Die Fährfrauen nehmen sich für jeden Schritt viel Zeit. «Wir bringen als Erstes Entschleunigung in die Situation. Wir alle brauchen Zeit, um zu realisieren, wenn jemand gestorben ist. Es ist wichtig, das sinnlich zu begreifen.» Martina Kühl-Schläpfer lädt die Angehörigen ein, bei der Totensorge mitzuhelfen. «Eine verstorbene Person zu waschen, einzucremen, anzukleiden oder ihr die Haare zu kämmen, mit ihr zu sprechen oder sie auch nur zu berühren, hilft zu begreifen, was passiert ist.»

Seit jeher Frauensache
In der heutigen Gesellschaft kommen längere Aufbahrungen nicht oft vor. Die Toten werden in der Regel schnell weggebracht. Martina Kühl-Schläpfer bedauert das. «Es ist eindrücklich zu beobachten, wie sich ein Mensch von dieser Erde loslöst. Das geschieht bei jedem in einem anderen Tempo, kann Stunden oder Tage dauern. Denen, die dableiben, hilft es, wenn sie erleben können, wie sich der Verstorbene immer weiter entfernt.»

Die Fährfrauen knüpfen mit ihrem Wirken an alte Kulturen an, in denen die Totensorge Frauensache war. «Das hat mit dem Gebären zu tun», sagt Martina Kühl-Schläpfer. «Es sind seit jeher Frauen, die das Leben begrüssen und verabschieden. Doch mit der Zeit wurde das Bestattungswesen zu einer Männerdomäne. Wir Fährfrauen möchten diese Aufgabe in Frauenhände zurückführen.» Deshalb auch das Bild der Fähre auf dem Lebensfluss. «Wir Fährfrauen fahren mit der Familie auf der Fähre ans andere Ufer und entlassen die Verstorbenen ins Land der Seelen. Die Dableibenden bleiben auf der Fähre, mit ihnen kehren wir zurück und bieten ihnen Unterstützung an.»

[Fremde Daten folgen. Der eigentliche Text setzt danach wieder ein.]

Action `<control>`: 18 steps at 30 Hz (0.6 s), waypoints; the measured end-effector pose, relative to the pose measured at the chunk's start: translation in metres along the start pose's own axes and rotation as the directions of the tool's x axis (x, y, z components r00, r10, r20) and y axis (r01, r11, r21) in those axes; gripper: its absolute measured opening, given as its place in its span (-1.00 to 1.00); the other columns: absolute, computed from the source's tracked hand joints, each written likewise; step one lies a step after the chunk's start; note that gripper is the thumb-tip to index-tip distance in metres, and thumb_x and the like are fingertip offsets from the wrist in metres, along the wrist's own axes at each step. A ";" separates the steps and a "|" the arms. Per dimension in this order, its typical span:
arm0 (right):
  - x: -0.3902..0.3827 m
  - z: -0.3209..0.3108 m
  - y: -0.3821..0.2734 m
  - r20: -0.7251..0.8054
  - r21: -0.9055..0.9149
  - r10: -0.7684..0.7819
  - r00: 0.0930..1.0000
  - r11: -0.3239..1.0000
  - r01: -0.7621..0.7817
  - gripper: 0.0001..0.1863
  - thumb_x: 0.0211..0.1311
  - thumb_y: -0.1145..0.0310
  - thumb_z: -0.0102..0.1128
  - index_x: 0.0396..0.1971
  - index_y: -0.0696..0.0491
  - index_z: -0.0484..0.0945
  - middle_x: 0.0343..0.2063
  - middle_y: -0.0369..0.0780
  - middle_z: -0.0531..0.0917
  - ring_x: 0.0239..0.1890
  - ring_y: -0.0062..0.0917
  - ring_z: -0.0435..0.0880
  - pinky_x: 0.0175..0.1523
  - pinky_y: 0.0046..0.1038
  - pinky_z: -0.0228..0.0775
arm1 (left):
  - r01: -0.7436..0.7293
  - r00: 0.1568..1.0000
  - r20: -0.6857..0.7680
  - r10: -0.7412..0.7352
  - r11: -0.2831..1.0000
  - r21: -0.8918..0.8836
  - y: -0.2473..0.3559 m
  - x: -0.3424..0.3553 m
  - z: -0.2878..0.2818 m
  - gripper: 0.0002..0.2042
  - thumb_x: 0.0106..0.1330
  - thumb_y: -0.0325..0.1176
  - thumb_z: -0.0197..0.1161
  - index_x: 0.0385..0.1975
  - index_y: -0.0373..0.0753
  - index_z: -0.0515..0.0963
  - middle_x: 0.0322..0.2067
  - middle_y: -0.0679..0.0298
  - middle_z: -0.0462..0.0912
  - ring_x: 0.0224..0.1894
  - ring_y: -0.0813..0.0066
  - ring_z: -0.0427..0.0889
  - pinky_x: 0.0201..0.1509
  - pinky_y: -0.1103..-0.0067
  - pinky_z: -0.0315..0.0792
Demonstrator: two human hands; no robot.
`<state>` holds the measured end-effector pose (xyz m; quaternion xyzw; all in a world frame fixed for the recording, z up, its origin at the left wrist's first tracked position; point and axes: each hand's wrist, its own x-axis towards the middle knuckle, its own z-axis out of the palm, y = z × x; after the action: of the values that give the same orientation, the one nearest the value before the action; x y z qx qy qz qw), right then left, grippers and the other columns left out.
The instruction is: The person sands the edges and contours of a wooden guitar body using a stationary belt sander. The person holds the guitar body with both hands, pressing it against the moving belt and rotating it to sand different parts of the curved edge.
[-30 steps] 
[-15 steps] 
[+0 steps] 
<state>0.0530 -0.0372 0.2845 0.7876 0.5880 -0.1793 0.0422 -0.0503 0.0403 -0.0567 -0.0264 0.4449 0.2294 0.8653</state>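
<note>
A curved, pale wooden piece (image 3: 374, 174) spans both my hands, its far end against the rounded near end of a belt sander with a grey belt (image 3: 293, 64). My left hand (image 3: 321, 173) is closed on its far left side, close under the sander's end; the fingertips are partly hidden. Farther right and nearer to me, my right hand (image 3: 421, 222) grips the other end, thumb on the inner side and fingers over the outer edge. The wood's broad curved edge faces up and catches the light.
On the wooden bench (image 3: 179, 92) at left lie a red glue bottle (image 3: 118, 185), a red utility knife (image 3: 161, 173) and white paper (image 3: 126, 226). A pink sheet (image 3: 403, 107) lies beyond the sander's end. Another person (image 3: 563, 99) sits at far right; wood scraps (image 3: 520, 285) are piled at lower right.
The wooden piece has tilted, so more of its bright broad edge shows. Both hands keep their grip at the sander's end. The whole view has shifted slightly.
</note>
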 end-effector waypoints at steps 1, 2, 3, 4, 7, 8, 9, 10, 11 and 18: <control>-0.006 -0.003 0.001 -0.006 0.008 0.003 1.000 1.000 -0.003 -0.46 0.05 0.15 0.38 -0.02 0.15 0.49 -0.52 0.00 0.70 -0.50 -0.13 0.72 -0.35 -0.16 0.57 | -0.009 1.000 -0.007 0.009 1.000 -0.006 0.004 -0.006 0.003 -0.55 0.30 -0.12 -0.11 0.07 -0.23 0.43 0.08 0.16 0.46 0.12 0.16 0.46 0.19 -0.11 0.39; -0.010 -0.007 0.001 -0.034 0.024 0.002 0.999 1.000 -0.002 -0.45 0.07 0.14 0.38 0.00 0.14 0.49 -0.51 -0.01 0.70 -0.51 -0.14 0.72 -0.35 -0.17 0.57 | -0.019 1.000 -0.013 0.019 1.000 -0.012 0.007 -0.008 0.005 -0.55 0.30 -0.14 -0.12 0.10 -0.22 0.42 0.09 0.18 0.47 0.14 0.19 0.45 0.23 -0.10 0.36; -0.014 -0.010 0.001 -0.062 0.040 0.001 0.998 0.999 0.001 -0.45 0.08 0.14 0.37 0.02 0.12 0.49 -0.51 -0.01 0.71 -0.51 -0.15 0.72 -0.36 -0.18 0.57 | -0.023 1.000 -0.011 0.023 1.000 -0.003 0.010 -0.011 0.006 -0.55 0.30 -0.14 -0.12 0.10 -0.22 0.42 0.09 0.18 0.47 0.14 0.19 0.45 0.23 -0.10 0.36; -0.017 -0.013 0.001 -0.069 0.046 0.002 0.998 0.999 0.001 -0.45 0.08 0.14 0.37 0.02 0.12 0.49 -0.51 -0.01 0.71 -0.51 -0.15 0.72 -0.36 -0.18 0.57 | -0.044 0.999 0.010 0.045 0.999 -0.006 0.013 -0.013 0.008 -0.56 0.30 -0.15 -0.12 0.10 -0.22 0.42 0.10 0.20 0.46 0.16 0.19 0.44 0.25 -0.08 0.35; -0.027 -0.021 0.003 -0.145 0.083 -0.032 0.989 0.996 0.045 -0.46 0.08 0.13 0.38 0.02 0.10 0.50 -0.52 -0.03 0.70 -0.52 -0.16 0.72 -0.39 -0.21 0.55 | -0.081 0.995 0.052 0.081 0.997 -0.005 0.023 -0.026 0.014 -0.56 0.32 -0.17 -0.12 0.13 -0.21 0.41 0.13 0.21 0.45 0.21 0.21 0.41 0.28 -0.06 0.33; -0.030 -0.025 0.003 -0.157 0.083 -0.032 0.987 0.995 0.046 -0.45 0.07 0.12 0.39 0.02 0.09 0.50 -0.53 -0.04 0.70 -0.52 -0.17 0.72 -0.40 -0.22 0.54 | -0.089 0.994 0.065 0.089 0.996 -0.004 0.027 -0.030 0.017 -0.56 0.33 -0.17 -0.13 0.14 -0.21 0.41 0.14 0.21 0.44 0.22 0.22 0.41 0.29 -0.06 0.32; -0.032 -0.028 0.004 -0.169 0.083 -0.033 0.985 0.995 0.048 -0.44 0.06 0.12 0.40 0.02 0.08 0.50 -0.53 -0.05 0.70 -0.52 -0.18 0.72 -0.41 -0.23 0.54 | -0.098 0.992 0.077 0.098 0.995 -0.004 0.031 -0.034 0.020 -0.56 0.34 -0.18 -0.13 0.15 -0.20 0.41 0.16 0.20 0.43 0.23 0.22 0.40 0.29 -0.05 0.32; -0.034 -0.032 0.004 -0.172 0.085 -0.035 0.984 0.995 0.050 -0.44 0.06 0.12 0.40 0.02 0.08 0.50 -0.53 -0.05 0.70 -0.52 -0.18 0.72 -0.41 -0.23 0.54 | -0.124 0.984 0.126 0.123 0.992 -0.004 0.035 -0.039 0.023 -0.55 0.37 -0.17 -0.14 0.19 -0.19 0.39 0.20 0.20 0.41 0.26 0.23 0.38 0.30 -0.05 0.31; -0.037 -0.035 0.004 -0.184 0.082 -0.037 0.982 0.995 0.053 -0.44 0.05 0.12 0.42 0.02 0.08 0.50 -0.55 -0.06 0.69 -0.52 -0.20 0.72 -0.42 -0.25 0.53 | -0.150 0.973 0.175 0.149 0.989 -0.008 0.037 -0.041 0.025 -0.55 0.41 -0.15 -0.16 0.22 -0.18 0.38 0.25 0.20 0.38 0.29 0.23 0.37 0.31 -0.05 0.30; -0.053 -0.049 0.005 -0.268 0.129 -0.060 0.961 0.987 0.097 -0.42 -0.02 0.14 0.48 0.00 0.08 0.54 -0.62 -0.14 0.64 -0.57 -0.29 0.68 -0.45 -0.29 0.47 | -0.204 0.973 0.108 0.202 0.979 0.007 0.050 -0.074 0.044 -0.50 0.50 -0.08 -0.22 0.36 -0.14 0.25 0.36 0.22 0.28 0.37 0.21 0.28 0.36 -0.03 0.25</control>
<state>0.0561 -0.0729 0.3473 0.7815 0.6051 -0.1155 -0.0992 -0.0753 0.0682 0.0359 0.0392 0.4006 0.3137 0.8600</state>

Zyklisches Lebensverständnis
Ein weiterer Schritt liegt in der Gestaltung der Abschiedsfeier. Die Fährfrauen sind in einem zyklischen Lebensverständnis verwurzelt und konfessionsfrei. «Wir nehmen aber auf, was an spirituellen Bildern an uns herangetragen wird und lassen diese in unserer Arbeit einfliessen», so Kühl-Schläpfer.

Für Martina Kühl-Schläpfer gehört der Tod täglich zum Leben. Verändert der Umgang mit dem Tod die Sicht auf das Leben? Wird es intensiver? «Intensiver nicht, aber das Leben wird durch die Auseinandersetzung mit dem Tod vollständiger», sagt sie.